But just a little, and maybe the last for a little while. Maybe.
I’m not sure where I first heard the phrase “There are ways and ways of looking at things.” It’s quite possible that I made it up myself, but if I did, it was at least influenced by (if not lifted from) Ordinary People, one of the best novels ever written about adolescent depression (or maybe I’m just biased because so much of it resonated with me when I had my first, worst bout of major depressive disorder (as the DSM-V calls it), at sixteen). Because that’s what Conrad ends up learning from his therapist, among other things: that you can choose, at least to some extent, how you parse a situation or a relationship. It’s my watchphrase in my better times, and sometimes even in my more difficult times, when I remember to invoke it.
Its particular relevance to all of my recent introspection about the subject of friendship—both the distressing little episode I had in St. Louis and the unrelated whirlwind of reconnecting with old friends—is that I’ve always, always tended to dwell on how bad I am at friendships, and I had been thinking that both what happened a couple of weeks ago in St.

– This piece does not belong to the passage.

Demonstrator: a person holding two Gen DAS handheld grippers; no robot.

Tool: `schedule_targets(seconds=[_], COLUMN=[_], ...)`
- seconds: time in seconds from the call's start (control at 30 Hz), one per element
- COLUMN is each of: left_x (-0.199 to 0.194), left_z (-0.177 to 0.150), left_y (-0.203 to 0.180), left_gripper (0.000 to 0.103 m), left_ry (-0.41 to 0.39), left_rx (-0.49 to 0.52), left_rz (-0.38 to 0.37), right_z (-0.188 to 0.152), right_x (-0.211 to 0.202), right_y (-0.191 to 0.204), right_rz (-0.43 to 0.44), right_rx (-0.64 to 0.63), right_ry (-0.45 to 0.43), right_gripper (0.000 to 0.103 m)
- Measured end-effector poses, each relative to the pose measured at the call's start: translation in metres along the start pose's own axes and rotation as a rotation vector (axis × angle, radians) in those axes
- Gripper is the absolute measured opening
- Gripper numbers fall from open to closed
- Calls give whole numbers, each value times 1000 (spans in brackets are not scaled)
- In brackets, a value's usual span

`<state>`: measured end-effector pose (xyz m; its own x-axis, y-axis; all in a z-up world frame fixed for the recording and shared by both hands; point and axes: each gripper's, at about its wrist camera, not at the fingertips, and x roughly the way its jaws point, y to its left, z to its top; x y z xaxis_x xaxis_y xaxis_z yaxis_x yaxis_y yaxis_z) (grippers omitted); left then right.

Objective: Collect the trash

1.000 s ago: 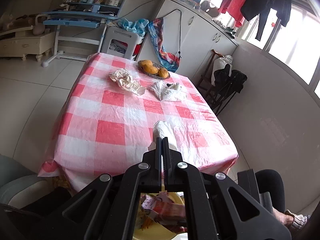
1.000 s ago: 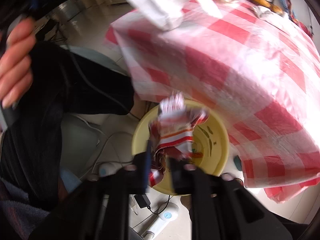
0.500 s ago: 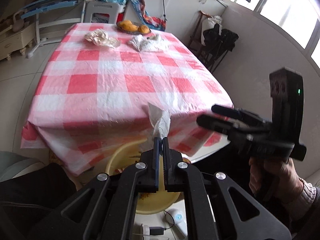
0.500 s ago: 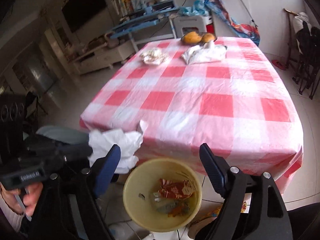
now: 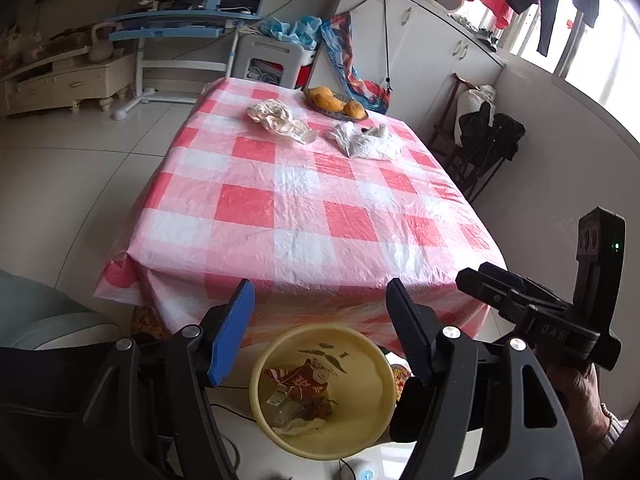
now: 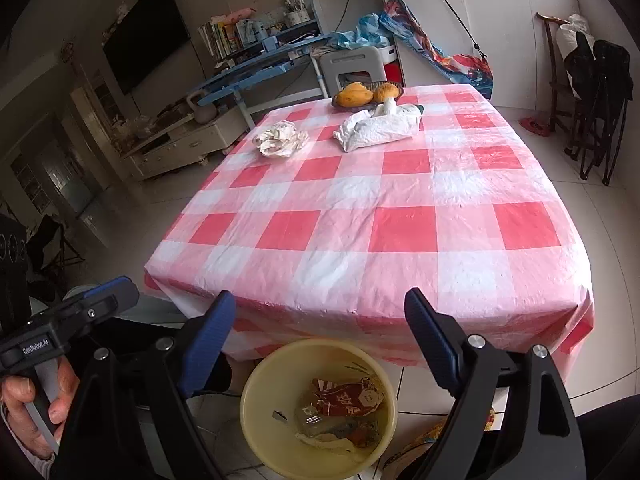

Louis and the fact that I’d lost touch with so many people who were once such a big part of my life were evidence of my inability to interact successfully with people over an extended period of time. And maybe they are, but there are ways and ways…and in this case, the fact that the people in that room in St. Louis are still my friends and not only don’t hate me for what I wrote but actually understand it, and the apparent fact that the people I’ve been reconnecting with are as happy to hear from me as I am to hear from them,* suggests that maybe I’ve been looking at this the wrong way all along. I was afraid of opening a Pandora’s box with many of these posts and the contacts that have developed as a result, and I haven’t at all, really (well, maybe a little bit of one in a corner over there, but we won’t talk about that just now, if ever…and okay, it’s not so little at all, but that’s enough about that). I’ve been in a tizzy of sorts from all of this, but not in a negative way at all. The only vaguely negative emotion I’ve felt has been apprehension, and even that’s been mitigated by something like joy, I think.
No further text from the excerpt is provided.